At a UCC meeting a number of years ago, the keynote speaker, Amy-Jill Levine, a noted Jewish author who wrote a book about Jesus called “The Misunderstood Jew”, said that Christianity was like football – the goal is to get into the endzone, into heaven – while Judaism is like baseball, where the batter is trying to get home – for the author, this is a reference to Jews needing to have a land to call home.  But as I was preparing this sermon, while I appreciated the point Amy-Jill Levine had made, I thought the baseball analogy also applied to Christians.   When we are born, we come from God, and when we pass from this life, we go back to God.  We’re remembered for what we do while we’re here – just as a baseball player is remembered or maybe forgotten based on his success in rounding the bases and playing in the outfield and such.  But those who pass from this life to be with the Lord, really are in essence going home. 
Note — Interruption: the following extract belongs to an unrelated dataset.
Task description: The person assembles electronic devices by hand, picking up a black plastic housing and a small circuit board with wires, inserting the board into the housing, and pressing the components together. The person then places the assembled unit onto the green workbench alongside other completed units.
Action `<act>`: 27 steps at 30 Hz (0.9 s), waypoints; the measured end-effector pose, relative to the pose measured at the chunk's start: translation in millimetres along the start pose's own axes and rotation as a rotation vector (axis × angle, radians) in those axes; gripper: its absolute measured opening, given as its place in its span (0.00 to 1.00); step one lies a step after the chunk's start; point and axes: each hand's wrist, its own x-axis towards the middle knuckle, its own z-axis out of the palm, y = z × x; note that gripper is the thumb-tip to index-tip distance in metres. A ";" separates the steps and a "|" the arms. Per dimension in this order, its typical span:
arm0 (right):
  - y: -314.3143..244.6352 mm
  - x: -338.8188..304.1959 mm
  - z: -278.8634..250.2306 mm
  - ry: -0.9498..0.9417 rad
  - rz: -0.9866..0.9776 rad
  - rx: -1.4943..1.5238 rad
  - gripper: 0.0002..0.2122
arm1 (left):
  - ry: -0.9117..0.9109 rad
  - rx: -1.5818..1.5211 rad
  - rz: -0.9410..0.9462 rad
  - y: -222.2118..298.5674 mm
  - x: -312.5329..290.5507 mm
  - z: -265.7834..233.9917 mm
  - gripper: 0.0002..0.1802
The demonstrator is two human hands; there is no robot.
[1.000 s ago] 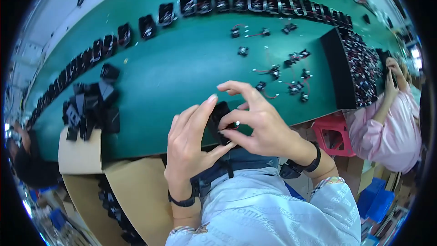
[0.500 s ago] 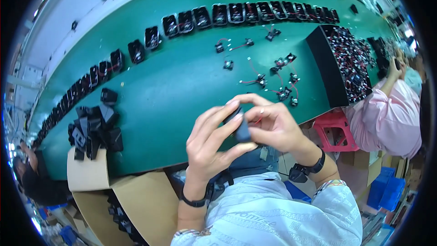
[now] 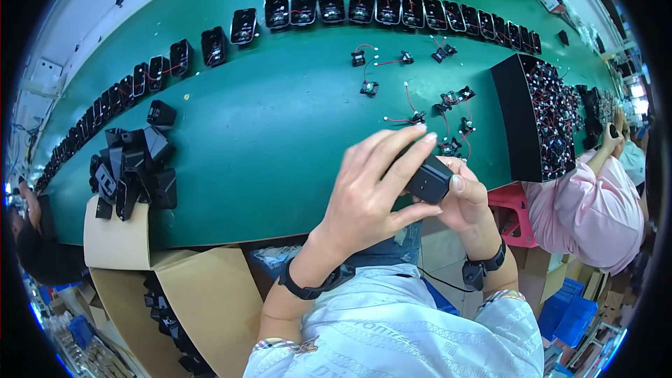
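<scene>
Both hands hold one small black plastic housing [image 3: 428, 180] just above the near edge of the green table [image 3: 280, 140]. My left hand [image 3: 371, 189] wraps over its top and left side, fingers stretched across it. My right hand [image 3: 465, 203] grips its right end, thumb pressed on the side. Small black parts with red wires [image 3: 448, 122] lie scattered on the table just beyond my hands.
A long row of black housings [image 3: 364, 7] lines the far side of the table. A heap of black housings [image 3: 133, 168] lies at the left. A black bin of wired parts [image 3: 542, 115] stands at the right. A person in pink [image 3: 595, 203] works at the right. Cardboard boxes [image 3: 161, 287] sit below.
My hands have closed tighter around the housing and moved right. My left fingers now lie across its top; the view has shifted so the table sits more to the left.
</scene>
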 end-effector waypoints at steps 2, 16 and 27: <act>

And what a home!  Our reading from Isaiah pictures our eternal home as a mountaintop on which is held a banquet, with rich food and well-aged wines.  Perhaps for us it doesn’t sound that impressive, but for Isaiah’s original readers, who were impoverished and frequently didn’t know where their next meal was coming from, the picture of an eternal banquet where there was always plentiful food and drink would have been compelling.  And then, Isaiah says that on this mountaintop, God will destroy the shroud of death that is cast over all people.  In our reading from Revelation, the writer gives us an amazing vision – “the holy city, the new Jerusalem, coming down out of heaven from God, prepared as a bride adorned for her husband. And I” – that is, John, the author – “heard a loud voice from the throne saying, ‘See, the home of God is among mortals. He will dwell with them; they will be his peoples, and God himself will be with them; he will wipe away every tear from their eyes.  Death will be no more; mourning and crying and pain will be no more, for the first things have passed away.’  And the one who was seated on the throne said, ‘See, I am making all things new.’ 

That’s the promise we remember on this All Saints day.  That’s the hope we cling to, that though we are but strangers and sojourners in this life, God has a home prepared for us, where we will live on in God’s presence.  May our words and actions bring glory to God and live on in the lives of those around us, until we are all safe at home indeed with God. Amen.